Retype every record below exactly as it appears.
━━━━━━━━━━━━━━━━━━━━
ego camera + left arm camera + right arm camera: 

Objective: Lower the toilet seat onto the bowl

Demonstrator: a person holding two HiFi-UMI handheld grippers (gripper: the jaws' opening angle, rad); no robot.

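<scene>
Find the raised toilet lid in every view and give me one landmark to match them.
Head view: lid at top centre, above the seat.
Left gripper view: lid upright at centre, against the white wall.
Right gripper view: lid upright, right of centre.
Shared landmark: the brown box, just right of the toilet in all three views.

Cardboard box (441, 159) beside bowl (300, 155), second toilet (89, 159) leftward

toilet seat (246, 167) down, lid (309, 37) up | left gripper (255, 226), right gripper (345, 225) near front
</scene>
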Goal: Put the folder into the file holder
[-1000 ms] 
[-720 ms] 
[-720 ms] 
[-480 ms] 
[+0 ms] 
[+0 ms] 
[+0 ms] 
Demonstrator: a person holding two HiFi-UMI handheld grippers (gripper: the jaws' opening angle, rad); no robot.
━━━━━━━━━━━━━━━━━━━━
● ANSWER SPACE
ego camera + left arm camera + right arm camera: 

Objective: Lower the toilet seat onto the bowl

Demonstrator: a person holding two HiFi-UMI handheld grippers (gripper: the jaws' opening angle, rad); no robot.

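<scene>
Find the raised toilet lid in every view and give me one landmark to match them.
Head view: lid at top centre, above the seat.
Left gripper view: lid upright at centre, against the white wall.
Right gripper view: lid upright, right of centre.
Shared landmark: the brown box, just right of the toilet in all three views.

Cardboard box (441, 159) beside bowl (300, 155), second toilet (89, 159) leftward

toilet seat (246, 167) down, lid (309, 37) up | left gripper (255, 226), right gripper (345, 225) near front
</scene>
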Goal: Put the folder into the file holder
[-1000 ms] 
[-720 ms] 
[-720 ms] 
[-480 ms] 
[+0 ms] 
[+0 ms] 
[+0 ms] 
Demonstrator: a person holding two HiFi-UMI handheld grippers (gripper: the jaws' opening angle, rad); no robot.

The exercise is now complete.